Lindsay Owens, executive director at Groundwork Collaborative, blasted the GOP for their refusal to meet the Democrats' demand to restore healthcare funding cuts that will impact an estimated 22 million people struggling to make ends meet.
"Republicans in Congress just sent a message to the American people that they would rather shut down the government than lower your health care costs," said Owens. "Each day that the government is shut down and Republicans refuse to negotiate brings more than 20 million people closer to seeing their insurance premiums spike on November 1, and puts millions more at risk of losing Medicaid coverage. The American people deserve leaders who’ll fight to protect our health care and lower costs — not drive prices up and make life harder for everyone.”
Public Citizen co-president Lisa Gilbert said, “This harmful and perfectly avoidable government shutdown is the natural conclusion of the MAGA agenda," applauding lawmakers in Congress for their opposition.
Polling released Tuesday from Our Revolution, the organizing group founded in the wake of Sen. Bernie Sanders first presidential run in 2016, showed that the Democratic base of the party wants its elected leaders to fight tooth and nail over the healthcare funding, as well as Trump's increasingly authoritarian push that has attacked free speech, targeted political enemies with the power of the state, and threatened to use US cities as "training grounds" for the US military.

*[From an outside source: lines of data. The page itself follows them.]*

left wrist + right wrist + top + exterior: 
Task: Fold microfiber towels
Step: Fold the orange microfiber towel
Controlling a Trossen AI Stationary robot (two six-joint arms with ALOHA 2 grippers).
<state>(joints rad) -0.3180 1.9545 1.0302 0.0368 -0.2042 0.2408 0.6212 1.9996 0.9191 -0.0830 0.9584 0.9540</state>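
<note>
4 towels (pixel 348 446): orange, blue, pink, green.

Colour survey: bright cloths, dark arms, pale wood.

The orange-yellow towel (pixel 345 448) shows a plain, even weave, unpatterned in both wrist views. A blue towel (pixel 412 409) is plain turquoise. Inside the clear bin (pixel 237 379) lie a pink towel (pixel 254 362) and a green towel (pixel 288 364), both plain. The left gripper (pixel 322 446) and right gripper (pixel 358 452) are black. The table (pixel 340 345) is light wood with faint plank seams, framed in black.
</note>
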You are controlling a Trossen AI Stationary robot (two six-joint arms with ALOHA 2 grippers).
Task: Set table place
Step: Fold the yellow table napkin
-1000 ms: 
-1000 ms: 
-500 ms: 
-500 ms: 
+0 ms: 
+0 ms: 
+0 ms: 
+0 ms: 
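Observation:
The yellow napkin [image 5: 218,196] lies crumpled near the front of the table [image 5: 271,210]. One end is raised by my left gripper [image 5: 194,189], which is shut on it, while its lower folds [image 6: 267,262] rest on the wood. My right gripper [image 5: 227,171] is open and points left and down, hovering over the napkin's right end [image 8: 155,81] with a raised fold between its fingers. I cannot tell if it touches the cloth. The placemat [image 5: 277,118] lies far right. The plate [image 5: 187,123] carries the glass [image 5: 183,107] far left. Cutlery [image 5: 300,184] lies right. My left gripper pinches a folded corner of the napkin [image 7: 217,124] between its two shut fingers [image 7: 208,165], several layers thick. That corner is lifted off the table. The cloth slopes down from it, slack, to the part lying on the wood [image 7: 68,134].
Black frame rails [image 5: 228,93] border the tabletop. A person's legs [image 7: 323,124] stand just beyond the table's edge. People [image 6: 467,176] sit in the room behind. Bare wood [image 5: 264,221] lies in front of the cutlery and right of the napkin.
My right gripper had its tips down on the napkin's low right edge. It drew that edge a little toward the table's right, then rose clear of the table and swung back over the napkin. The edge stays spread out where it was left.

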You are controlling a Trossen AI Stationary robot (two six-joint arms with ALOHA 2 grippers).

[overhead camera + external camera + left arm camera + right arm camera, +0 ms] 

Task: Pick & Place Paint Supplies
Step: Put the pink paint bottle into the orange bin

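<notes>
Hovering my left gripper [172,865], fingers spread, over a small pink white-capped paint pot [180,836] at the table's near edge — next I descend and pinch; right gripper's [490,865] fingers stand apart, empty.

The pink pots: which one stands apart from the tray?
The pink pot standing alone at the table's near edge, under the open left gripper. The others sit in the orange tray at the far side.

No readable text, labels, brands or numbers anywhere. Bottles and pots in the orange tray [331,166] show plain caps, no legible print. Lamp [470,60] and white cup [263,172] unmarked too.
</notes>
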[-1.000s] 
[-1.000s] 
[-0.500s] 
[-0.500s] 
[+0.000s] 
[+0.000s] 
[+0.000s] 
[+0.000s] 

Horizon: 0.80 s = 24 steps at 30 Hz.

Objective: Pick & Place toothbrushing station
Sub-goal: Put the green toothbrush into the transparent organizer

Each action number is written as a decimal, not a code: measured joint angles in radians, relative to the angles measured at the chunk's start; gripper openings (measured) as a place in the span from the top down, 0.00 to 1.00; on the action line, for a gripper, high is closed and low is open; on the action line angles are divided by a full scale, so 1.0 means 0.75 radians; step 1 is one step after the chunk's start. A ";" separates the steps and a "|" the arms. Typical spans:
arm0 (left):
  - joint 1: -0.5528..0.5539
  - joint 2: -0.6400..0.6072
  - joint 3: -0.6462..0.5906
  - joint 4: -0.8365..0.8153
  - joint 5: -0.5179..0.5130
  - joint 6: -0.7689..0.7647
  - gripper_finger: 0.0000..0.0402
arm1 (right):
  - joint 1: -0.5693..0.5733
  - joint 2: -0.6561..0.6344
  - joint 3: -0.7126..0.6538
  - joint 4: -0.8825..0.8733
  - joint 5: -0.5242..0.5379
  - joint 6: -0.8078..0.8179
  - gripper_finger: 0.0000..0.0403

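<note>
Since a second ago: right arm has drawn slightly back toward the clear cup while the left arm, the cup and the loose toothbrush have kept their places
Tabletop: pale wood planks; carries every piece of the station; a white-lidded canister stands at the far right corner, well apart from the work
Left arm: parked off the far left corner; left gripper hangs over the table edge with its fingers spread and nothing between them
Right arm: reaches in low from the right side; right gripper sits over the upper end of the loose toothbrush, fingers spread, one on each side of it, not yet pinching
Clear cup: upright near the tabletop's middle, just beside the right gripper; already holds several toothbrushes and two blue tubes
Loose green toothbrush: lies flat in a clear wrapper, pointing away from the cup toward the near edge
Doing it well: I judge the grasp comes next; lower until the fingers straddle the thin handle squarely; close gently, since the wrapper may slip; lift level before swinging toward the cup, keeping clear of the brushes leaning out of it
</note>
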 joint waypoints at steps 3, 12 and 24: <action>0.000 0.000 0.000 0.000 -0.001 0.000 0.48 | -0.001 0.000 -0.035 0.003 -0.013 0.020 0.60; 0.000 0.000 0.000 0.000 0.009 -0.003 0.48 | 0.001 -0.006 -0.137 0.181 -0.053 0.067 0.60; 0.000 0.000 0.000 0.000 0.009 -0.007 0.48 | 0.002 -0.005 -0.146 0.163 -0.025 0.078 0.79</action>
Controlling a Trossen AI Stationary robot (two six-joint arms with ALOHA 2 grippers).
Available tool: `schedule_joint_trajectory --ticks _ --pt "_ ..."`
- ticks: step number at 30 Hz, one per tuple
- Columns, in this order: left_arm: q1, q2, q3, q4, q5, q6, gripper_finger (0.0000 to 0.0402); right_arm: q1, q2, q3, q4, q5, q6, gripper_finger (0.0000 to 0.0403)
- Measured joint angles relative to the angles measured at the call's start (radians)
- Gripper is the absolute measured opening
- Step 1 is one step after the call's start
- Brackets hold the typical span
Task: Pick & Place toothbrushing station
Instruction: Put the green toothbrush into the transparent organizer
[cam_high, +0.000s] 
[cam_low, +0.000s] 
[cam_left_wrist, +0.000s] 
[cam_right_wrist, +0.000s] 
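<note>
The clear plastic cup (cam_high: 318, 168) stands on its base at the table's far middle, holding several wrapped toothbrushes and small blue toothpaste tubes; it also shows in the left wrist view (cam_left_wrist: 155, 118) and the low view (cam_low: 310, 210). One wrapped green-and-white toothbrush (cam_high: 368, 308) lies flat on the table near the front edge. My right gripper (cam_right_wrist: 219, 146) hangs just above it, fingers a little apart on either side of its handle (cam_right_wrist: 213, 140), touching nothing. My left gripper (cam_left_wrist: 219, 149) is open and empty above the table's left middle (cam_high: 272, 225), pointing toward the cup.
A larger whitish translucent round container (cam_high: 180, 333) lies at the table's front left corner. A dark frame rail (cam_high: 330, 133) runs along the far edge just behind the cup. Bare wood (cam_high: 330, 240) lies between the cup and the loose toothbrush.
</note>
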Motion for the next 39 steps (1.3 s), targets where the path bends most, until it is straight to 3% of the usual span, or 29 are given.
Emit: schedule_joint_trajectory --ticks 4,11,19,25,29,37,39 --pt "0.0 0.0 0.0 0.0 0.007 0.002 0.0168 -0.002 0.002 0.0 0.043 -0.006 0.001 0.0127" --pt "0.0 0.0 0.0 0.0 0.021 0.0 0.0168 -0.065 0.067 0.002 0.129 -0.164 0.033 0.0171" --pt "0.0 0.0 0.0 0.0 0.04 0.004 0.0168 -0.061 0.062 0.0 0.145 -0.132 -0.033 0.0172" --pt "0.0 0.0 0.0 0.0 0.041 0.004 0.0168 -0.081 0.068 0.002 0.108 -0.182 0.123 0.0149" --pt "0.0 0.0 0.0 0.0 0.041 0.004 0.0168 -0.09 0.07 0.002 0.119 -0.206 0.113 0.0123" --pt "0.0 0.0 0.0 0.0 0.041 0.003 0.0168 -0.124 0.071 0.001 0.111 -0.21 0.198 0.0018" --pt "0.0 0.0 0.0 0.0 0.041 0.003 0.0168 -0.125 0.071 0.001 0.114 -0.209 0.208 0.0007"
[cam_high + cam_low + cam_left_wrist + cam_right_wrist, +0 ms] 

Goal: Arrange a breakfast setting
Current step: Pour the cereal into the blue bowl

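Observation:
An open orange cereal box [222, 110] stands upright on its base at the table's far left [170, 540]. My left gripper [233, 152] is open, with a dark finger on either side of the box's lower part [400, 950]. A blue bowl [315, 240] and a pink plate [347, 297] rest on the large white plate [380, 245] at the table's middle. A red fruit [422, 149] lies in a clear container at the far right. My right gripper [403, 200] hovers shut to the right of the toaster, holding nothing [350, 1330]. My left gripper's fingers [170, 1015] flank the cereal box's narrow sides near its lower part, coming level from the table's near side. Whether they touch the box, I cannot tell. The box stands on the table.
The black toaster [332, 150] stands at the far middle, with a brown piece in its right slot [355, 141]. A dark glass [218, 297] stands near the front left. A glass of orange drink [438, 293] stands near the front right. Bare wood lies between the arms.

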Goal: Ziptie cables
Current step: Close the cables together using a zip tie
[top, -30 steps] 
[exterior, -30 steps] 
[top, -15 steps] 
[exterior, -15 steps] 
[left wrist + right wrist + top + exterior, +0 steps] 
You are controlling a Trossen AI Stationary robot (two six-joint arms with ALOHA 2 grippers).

Laura Martin, executive director of the Progressive Leadership Alliance of Nevada Action Fund, echoed those calling for Democrats to continue holding the line.
"Our community continues to come last for the Trump administration and his billionaire cronies," said Martin. "We saw it in the budget reconciliation bill, and now, working families are expected to accept cuts to life-sustaining social safety net programs while billionaires benefit from tax cuts and ICE gets more funding than a small army."
What people across need across the country, she added, "is health care, Medicare, Medicaid, and Social Security. Congress should not pass any funding bill that forces struggling families to choose between health care and basic needs. It is an impossible decision that results in the loss of lives. We expect our representatives in the House and Senate to make it clear that our lives are non-negotiable, which means no cuts to health care or social security benefits."